:: INSTRUCTIONS TO FOLLOW ::
Your answer should contain only the lines from the top of the data below down through the one with "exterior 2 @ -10", transcribed exactly and without pictures; please include nothing more.

:: DATA LISTING ::
* * * * *

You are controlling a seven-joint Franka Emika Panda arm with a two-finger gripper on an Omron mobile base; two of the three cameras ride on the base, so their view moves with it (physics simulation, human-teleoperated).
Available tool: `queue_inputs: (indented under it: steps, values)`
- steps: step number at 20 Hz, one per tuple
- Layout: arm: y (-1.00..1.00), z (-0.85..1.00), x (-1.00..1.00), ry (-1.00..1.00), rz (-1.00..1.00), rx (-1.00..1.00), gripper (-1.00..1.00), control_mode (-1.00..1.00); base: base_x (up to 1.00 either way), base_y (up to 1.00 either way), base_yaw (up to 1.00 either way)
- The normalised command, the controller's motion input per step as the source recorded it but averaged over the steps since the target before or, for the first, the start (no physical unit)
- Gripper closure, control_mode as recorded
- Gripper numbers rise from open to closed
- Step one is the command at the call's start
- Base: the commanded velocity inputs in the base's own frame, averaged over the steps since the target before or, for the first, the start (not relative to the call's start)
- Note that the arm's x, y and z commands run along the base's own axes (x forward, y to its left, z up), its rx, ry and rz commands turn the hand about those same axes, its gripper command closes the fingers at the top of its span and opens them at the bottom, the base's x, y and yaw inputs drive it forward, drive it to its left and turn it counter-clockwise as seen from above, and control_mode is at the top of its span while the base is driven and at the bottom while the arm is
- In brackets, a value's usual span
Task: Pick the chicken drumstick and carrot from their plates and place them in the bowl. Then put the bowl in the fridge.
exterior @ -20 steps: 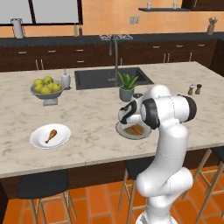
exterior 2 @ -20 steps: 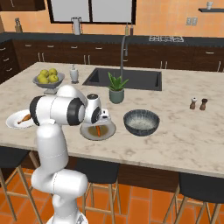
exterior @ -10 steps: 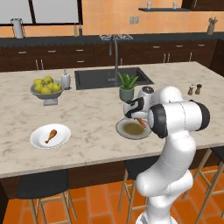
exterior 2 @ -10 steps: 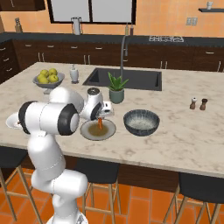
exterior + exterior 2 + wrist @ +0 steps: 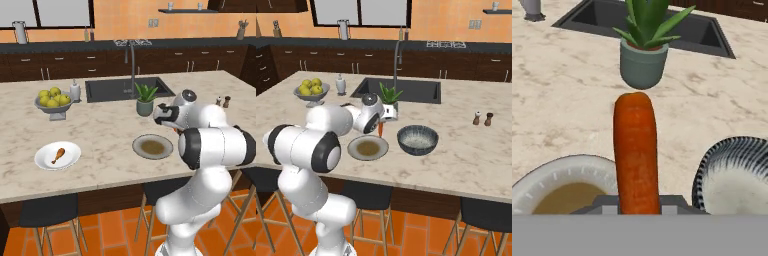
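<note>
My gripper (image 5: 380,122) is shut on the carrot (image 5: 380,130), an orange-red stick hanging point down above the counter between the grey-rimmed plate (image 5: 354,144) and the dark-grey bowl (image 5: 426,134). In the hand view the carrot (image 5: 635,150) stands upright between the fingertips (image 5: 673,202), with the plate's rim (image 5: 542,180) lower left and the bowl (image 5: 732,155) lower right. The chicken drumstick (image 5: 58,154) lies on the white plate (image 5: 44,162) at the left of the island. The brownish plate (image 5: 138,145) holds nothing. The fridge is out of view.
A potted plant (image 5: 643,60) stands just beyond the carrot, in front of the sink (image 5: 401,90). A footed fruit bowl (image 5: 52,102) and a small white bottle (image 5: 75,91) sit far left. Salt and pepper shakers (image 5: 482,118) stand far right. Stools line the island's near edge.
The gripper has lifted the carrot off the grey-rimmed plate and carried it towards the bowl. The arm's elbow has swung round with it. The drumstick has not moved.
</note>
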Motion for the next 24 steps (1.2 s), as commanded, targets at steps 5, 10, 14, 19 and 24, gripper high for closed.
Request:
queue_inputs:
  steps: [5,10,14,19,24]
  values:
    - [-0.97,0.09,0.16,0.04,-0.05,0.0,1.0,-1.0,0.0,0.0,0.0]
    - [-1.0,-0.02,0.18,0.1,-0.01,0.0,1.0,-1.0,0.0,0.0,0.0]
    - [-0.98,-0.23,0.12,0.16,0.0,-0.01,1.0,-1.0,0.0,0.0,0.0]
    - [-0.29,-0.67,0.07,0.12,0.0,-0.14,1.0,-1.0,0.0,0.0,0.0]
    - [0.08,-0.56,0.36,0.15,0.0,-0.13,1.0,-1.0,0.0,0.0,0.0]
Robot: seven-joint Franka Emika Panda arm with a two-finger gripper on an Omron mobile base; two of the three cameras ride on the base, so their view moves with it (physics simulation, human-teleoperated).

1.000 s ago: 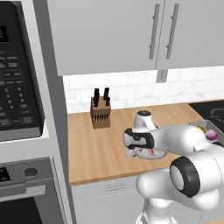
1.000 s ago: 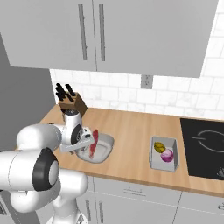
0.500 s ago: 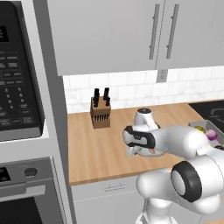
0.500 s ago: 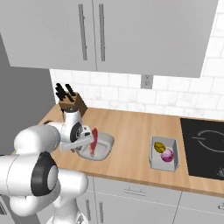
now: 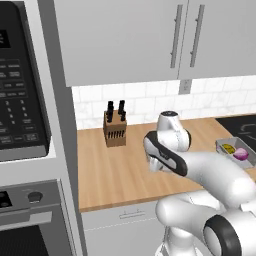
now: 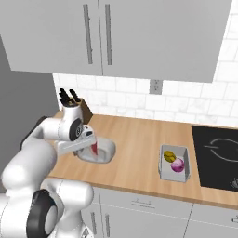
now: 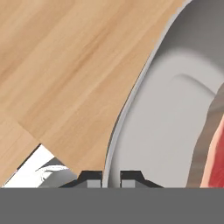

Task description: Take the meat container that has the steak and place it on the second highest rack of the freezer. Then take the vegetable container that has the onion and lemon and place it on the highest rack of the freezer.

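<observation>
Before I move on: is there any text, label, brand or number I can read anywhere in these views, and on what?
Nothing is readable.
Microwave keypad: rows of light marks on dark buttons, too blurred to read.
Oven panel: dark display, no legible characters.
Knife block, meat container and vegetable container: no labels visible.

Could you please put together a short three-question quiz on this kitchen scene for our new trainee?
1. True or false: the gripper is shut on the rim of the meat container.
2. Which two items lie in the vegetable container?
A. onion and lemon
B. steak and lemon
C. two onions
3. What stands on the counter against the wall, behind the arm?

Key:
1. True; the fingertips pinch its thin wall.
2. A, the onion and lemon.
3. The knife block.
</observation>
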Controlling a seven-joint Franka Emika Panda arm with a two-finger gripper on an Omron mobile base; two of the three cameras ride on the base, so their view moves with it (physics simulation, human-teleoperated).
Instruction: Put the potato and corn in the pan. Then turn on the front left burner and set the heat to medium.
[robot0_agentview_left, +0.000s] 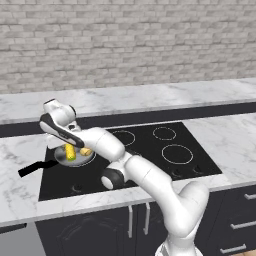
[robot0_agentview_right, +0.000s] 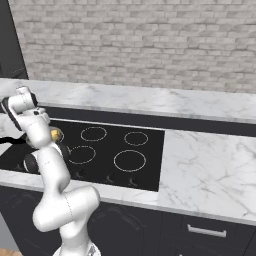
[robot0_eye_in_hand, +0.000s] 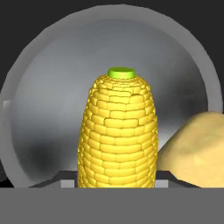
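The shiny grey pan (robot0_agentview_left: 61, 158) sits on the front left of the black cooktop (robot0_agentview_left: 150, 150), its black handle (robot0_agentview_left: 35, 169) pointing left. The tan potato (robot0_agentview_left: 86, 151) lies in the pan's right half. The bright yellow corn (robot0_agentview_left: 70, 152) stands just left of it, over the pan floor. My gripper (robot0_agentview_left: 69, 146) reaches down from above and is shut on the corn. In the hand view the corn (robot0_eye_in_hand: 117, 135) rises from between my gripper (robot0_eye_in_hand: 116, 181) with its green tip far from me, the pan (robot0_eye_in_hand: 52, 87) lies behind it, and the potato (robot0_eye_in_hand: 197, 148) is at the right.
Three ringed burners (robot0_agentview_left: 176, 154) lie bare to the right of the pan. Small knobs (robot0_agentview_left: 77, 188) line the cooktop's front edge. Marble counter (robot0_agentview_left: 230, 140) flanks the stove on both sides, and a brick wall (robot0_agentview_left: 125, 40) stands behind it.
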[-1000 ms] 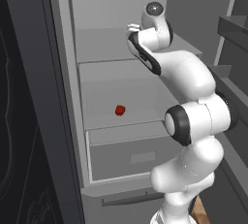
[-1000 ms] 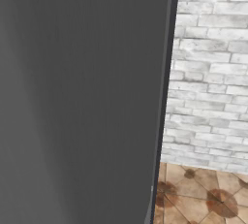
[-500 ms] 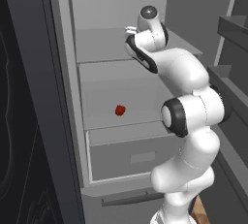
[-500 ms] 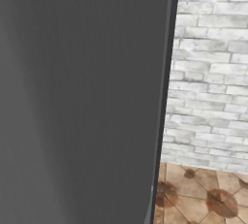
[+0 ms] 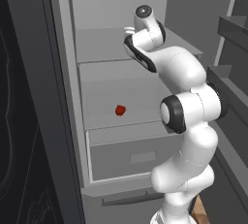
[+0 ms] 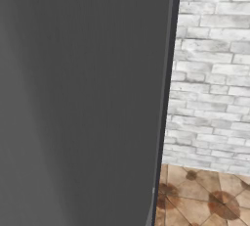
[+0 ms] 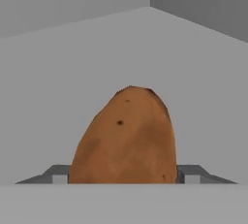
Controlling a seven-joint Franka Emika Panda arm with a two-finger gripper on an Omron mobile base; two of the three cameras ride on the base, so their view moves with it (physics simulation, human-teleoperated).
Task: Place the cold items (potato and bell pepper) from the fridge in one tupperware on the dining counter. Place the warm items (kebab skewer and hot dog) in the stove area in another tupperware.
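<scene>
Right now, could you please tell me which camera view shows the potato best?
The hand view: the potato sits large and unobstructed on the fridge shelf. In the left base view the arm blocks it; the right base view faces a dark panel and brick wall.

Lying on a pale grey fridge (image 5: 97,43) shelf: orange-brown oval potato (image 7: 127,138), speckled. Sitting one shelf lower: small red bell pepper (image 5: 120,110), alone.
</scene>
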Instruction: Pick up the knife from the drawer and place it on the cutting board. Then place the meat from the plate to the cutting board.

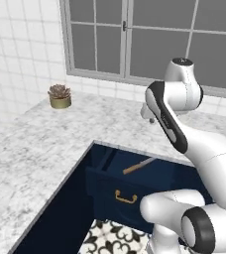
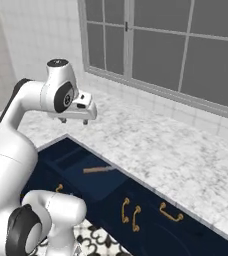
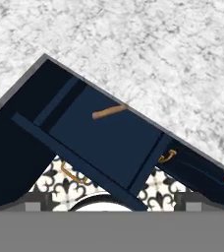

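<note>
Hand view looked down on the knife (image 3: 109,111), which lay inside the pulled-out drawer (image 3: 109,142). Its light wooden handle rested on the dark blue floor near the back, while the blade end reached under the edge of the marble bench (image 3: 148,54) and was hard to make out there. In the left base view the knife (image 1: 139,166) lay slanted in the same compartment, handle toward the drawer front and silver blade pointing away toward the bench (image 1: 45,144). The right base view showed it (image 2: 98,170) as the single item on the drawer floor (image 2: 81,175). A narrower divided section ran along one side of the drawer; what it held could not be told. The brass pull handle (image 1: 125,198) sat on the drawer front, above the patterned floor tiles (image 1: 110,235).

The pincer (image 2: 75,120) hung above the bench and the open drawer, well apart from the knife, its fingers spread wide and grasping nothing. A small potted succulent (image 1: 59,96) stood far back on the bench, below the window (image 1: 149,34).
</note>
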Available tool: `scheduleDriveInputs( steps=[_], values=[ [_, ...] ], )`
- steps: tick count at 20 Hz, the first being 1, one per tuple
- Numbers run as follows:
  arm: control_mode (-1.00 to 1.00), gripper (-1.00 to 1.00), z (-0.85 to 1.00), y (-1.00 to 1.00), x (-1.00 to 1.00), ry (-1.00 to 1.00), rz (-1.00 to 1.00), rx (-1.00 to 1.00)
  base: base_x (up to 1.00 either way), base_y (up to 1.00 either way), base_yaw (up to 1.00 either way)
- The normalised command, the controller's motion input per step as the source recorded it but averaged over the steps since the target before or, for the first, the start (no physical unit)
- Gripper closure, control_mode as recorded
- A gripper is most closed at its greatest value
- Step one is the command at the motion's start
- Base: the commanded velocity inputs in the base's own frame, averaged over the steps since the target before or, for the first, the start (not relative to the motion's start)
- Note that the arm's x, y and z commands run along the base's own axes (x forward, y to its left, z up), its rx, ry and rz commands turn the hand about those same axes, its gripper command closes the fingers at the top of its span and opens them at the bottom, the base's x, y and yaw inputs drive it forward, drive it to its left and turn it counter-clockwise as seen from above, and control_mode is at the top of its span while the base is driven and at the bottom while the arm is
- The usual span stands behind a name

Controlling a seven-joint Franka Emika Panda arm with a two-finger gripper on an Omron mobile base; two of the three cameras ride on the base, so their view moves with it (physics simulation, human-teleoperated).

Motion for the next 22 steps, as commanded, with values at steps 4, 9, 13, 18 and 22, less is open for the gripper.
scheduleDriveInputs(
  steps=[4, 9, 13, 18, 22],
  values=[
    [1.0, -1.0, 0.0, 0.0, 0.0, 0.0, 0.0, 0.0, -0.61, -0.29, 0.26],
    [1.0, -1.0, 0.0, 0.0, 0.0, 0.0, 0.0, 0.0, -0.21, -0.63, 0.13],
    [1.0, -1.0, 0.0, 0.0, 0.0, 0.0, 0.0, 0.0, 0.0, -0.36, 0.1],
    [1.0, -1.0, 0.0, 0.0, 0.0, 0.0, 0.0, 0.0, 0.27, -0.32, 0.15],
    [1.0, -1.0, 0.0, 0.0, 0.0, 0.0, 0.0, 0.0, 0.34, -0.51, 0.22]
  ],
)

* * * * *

:: RESULT OF THE EXERCISE ::
You are controlling a seven-joint Franka Emika Panda arm with a two-finger gripper on an Omron mobile base; two of the three cameras ride on the base, so their view moves with it (physics simulation, human-teleoperated).
Available tool: `queue_inputs: (indented under it: steps, values)`
- steps: step number at 20 Hz, one per tuple
- Layout: arm: y (-1.00..1.00), z (-0.85..1.00), x (-1.00..1.00), ry (-1.00..1.00), rz (-1.00..1.00), rx (-1.00..1.00), gripper (-1.00..1.00), control_mode (-1.00..1.00); base: base_x (up to 1.00 either way), base_y (up to 1.00 either way), base_yaw (up to 1.00 either way)
- The normalised command, the controller's motion input per step as the source recorded it but averaged over the steps since the target before or, for the first, the start (no physical unit)
- Gripper closure, control_mode as recorded
- Gripper numbers rise from open to closed
- Step one is the command at the call's start
- Base: the commanded velocity inputs in the base's own frame, averaged over the steps since the target before or, for the first, the start (not relative to the call's start)
- Note that the arm's x, y and z commands run along the base's own axes (x forward, y to its left, z up), its rx, ry and rz commands turn the hand about those same axes, its gripper command closes the fingers at the top of its span and opens them at the bottom, the base's x, y and yaw inputs drive it forward, drive it to its left and turn it counter-clockwise as seen from above, and control_mode is at the top of its span while the base is driven and at the bottom while the arm is
- In brackets, a value's usual span
Task: Pick the chicken drumstick and carrot from their plates and place them in the bowl. Then put the bowl in the fridge.
exterior @ -20 steps: 
exterior 2 @ -20 steps: 
exterior @ -10 steps: 
exterior 2 @ -10 steps: 

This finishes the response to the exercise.